The Inevitable Souring: Elon Musk Falls Out With Donald Trump
Trumps response to Musks latest gobbet of accusation proved almost melancholic. I dont mind Elon turning against me, but he should have done so months ago. He went on to praise one of the Greatest Bills ever presented to Congress.
Sandpit politics is rarely edifying and grown toddlers taking their fists to each other is unlikely to interest. But when they feature US President Donald Trump and the world's wealthiest man, the picture alters. Disputes are bound to be on scale, rippling in their consequences.
No crystal ball was required regarding the eventual sundering of the relationship between Trump and Elon Musk. Here were noisy, brash egos who had formed a rancid union in American politics, with Musk lending his resources and public machinery to The Donald knowing he could also have sway in the Trump administration as a 'special government employee'. That sway took the form of DOGE (Department of Government Efficiency), a crude attempt to right the wrongs of misspending in government while politicising the public service.
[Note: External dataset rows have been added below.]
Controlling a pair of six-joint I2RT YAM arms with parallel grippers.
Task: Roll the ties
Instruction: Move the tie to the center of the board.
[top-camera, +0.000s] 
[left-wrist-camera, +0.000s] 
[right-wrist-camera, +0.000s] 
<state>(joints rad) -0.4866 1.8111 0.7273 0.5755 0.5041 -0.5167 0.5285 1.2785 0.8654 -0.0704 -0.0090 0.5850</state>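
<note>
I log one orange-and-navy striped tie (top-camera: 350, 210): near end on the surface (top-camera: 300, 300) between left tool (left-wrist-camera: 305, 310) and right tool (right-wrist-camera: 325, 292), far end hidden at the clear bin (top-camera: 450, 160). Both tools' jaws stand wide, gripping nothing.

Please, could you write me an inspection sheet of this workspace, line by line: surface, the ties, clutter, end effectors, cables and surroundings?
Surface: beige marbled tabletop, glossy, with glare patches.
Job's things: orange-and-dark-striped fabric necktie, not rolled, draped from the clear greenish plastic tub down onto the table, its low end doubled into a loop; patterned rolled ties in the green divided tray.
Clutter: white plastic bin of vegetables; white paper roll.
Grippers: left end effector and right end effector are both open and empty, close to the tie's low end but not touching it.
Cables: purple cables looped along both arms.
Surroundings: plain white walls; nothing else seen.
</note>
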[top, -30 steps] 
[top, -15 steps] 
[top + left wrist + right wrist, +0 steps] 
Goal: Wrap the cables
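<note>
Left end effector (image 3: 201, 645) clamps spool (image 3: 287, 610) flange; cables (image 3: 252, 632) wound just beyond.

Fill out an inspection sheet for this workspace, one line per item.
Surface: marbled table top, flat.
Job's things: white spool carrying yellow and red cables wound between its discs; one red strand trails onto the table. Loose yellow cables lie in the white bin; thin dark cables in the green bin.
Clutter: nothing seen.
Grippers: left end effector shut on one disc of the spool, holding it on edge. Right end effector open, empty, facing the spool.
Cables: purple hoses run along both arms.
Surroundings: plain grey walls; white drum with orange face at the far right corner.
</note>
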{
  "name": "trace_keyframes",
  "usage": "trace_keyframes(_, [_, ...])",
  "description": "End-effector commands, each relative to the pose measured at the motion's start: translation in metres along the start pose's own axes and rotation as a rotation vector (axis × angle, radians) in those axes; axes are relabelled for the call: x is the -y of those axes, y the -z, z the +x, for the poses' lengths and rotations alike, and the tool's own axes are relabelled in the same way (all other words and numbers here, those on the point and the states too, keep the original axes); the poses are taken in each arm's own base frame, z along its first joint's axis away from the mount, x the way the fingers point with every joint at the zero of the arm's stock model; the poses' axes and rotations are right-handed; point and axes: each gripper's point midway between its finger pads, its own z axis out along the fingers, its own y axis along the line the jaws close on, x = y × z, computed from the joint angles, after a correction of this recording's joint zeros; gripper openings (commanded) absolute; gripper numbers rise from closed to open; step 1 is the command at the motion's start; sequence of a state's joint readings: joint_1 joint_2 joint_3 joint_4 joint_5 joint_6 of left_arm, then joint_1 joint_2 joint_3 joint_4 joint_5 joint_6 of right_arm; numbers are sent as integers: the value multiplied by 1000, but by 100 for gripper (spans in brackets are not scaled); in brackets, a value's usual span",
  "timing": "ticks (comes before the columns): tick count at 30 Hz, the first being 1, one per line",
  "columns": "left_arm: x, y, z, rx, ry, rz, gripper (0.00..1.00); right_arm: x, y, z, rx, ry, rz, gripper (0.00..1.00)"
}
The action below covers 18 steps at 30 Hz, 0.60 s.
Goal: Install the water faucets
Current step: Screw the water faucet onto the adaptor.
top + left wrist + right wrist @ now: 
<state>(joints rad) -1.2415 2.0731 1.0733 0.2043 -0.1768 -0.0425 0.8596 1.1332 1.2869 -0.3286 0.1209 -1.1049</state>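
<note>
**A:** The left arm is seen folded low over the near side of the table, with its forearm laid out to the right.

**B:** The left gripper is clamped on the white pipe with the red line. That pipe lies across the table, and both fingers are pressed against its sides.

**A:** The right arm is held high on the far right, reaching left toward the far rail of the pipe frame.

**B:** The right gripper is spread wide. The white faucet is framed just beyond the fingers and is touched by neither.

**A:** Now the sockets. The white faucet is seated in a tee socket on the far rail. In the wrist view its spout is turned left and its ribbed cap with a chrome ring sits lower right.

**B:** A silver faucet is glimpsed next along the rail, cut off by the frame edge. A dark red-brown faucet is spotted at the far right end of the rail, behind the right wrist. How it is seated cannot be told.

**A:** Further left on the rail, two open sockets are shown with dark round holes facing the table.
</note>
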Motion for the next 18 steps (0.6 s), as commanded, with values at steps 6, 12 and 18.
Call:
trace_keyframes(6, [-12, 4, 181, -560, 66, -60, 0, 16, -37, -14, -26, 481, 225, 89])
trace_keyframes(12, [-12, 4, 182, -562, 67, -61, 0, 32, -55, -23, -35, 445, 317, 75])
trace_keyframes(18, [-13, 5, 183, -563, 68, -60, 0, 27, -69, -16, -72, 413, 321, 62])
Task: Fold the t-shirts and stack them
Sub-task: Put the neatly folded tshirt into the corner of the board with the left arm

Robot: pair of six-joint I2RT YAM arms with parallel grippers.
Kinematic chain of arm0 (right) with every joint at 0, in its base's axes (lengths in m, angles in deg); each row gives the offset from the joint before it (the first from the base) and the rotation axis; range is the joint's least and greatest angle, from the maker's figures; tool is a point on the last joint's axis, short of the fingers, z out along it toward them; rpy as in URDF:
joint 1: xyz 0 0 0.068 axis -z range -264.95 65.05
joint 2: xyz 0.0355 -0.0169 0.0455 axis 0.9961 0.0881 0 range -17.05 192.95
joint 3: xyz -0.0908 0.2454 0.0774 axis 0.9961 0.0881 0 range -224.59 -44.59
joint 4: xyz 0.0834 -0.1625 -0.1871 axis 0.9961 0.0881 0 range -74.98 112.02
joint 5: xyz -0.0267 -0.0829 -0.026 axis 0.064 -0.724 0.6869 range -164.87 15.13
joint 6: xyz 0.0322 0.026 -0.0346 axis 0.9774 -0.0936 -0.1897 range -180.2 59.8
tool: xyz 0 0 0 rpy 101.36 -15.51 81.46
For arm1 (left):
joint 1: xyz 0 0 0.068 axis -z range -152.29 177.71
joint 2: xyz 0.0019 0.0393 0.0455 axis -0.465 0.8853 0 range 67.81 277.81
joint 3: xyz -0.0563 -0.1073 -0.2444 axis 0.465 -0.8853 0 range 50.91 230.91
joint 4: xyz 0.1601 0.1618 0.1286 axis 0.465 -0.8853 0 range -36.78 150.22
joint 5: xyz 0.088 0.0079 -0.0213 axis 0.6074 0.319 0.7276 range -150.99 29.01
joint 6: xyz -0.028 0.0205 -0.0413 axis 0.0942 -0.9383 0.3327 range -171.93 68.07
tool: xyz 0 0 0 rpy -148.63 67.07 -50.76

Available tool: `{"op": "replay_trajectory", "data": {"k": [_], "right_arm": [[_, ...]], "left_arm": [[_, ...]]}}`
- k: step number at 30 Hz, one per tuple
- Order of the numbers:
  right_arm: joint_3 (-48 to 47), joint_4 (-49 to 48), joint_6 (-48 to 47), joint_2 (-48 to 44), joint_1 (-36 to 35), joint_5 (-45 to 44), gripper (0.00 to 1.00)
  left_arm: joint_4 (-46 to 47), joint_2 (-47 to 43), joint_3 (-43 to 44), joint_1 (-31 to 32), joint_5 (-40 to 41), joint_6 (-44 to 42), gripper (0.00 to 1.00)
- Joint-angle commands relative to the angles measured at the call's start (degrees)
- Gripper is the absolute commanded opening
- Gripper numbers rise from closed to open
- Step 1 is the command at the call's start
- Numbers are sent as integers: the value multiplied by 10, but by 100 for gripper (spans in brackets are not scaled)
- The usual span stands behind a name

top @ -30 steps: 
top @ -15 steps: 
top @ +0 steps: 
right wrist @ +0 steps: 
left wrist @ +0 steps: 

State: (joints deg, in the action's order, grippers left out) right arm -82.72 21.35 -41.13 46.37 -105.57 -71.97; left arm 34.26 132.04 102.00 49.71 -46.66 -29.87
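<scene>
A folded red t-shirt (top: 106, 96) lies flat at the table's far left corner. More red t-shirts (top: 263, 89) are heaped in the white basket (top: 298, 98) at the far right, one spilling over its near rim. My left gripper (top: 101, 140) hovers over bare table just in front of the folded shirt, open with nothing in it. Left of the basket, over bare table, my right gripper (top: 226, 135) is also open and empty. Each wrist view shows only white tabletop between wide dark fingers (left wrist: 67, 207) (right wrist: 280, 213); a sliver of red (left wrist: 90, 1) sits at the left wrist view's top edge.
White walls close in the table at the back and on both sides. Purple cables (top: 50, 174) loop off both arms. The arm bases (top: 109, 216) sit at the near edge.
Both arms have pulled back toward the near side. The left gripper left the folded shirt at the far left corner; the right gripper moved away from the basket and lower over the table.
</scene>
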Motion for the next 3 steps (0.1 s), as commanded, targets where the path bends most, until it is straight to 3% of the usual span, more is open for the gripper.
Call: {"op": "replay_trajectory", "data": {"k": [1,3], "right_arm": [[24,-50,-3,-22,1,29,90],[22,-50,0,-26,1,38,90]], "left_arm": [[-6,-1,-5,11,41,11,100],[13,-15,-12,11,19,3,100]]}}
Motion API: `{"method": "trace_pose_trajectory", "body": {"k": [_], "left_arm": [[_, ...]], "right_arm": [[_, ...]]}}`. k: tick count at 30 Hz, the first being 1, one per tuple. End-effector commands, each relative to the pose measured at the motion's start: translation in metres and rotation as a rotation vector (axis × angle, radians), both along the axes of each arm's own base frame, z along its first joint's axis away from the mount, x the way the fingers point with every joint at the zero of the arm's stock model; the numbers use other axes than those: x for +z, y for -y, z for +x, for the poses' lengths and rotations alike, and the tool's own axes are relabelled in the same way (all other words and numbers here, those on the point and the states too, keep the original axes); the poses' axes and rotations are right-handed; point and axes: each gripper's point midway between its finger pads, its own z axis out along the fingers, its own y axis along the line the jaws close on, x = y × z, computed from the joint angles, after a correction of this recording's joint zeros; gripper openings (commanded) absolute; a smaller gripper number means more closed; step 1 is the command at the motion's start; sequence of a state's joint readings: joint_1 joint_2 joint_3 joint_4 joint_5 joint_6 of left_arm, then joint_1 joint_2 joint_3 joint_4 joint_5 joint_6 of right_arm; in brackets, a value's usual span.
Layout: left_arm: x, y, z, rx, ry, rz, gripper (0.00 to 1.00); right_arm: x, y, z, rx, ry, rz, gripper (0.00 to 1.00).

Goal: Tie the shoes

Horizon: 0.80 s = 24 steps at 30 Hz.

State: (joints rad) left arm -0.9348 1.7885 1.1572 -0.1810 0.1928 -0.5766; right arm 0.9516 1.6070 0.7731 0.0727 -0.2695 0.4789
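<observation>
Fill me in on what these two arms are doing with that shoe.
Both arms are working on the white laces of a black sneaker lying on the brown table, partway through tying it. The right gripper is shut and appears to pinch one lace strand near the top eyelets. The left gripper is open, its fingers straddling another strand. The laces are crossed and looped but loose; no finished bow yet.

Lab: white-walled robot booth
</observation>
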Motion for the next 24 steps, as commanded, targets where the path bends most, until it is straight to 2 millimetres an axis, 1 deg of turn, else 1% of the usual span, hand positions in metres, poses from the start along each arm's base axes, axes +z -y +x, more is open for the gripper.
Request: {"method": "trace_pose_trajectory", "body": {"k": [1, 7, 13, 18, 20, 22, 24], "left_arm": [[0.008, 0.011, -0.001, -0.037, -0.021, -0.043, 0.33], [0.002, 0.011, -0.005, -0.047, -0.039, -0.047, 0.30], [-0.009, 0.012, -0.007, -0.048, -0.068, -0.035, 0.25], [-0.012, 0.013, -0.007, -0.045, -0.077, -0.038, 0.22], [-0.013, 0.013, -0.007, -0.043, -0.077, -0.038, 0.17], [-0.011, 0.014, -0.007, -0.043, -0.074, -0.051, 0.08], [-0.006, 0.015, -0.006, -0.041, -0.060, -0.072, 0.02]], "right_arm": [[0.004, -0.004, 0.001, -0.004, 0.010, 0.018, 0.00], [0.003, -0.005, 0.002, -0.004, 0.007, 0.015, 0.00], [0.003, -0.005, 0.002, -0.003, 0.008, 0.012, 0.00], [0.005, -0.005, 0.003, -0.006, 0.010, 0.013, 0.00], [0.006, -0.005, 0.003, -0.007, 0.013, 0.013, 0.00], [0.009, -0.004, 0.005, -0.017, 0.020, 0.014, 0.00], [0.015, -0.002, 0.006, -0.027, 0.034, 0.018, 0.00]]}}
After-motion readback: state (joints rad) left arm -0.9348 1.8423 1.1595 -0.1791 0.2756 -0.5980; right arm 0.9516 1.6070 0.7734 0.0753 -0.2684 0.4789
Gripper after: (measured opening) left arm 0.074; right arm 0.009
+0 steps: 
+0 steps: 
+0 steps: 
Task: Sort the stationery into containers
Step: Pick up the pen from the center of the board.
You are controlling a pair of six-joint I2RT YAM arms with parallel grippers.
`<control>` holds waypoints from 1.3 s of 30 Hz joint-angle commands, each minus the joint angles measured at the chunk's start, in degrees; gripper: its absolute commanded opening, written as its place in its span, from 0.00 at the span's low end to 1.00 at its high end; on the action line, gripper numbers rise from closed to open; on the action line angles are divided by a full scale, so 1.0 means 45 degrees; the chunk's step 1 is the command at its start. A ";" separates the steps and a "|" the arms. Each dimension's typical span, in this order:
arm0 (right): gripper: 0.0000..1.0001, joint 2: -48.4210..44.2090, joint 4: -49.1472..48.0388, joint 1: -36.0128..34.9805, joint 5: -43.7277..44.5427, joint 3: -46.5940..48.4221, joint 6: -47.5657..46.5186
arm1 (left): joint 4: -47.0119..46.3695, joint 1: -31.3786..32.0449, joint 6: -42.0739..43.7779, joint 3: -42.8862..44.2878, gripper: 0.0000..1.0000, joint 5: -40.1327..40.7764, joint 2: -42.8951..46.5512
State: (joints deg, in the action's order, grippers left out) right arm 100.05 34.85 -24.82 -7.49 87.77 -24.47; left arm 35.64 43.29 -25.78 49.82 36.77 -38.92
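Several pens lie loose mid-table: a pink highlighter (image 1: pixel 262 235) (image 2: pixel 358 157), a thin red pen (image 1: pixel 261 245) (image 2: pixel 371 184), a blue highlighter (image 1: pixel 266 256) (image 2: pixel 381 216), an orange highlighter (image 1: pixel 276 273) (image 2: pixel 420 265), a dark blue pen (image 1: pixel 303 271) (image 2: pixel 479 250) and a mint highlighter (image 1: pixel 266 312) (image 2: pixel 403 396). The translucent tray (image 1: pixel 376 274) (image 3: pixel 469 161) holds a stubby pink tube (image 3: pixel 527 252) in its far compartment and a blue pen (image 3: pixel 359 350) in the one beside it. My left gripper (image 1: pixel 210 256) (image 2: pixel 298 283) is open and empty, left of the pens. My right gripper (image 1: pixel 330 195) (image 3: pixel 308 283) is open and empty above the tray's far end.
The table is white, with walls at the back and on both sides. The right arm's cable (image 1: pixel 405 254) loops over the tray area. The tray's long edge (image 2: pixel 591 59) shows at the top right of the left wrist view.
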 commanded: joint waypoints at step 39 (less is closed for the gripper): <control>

Awaking from a narcotised daze, Musk decided to focus on his floundering companies, notably Tesla, and step back from the inferno. In doing so, he expected 'to remain a friend and adviser, and if there's anything the president wants me to do, I'm at this service.' Gazing at the raging inferno that is Trumpian policy, that convivial attitude has all but evaporated.
For one thing, Trump's proposed tax breaks and increases in defence spending, espoused in his One Big Beautiful Bill Act, seemed to undermine the very premise of DOGE and its zealous mission of reducing government spending. The legislation promises to slash $1.5 trillion in government spending but increase the debt limit by $4 trillion. 'I was disappointed to see the massive spending bill, frankly,' Musk said in an interview with CBS Sunday Morning last month. Such a plan merely inflated, not reduced, the budget deficit. 'I think a bill can be big or beautiful. I don't know if it can be both.'
This month, Musk got even tetchier. His temper had frayed. 'I'm sorry, I just can't stand it anymore,' he barked on his X platform on June 3. 'This massive, outrageous, pork-filled Congressional spending bill is a disgusting abomination.' He continued to heap shame on members of Congress 'who voted for it: you know you did wrong. You know it.'
On June 5, Trump expressed his disappointment 'because Elon knew the inner workings of this bill', leaving open the possibility that the billionaire might be suffering from 'Trump derangement syndrome.' Musk had 'only developed the problem when he found out that we're going to have to cut the [electric vehicle] mandate.'
A blow was in the offing, coming in the form of a post on Truth Social: 'The easiest way to save money in our Budget, Billions and Billions of dollars, is to terminate Elon's Governmental Subsidies and Contracts. I was always surprised Biden didn't do it!' Musk's embittered retort: 'Such an obvious lie. So sad.' He also proposed, in light of the President's announcement, the decommissioning of Space X's Dragon spacecraft, vehicles used by NASA to transport astronauts to and from the International Space Station. The ripples were finally getting violent.
Musk then decided to do what he called dropping 'the really big bomb'. Trump, he revealed, 'is in the Epstein files. This is the real reason they have not been made public.' Given Musk's estranged relationship with reality and its facets, this can only be taken at face value. It's a matter of record that Trump, along with a fat who's who of power, knew the late Jeffrey Epstein, financier and convicted sex offender, for many years.
The trove of government documents known as The Epstein Files has offered the easily titillated some manna but, thus far, few bombs. On February 27, US Attorney General Pamela Bondi released what were described as the 'first phase' of files relating to the financier and 'his exploitation of over 250 underage girls at his homes in New York and Florida, among other locations.' In an interview with Fox News on February 21, Bondi revealed that Epstein's client list lay 'on my desk right now.'
Trump's response to Musk's latest gobbet of accusation proved almost melancholic. 'I don't mind Elon turning against me, but he should have done so months ago.' He went on to praise 'one of the Greatest Bills ever presented to Congress.'
In characteristically bratty fashion, Musk went on to share a post agreeing with the proposition that Trump be impeached and replaced by the Vice President, J.D. Vance, advocate 'a new political party in America that actually represents the 80% in the middle' (a touching billionaire's wish), and predict 'a recession in the second half of this year' caused by Trump's global tariff regime.
In the scheme of things, Trump has survived impeachments, prosecutions, litigation, crowned by a divided US electorate that gave him a majority in both the Electoral College and the popular vote. Like a Teflon coated mafia don, he has made compromising people a minor art. Musk, compromised in his support and having second thoughts, can only go noisily into the confused night.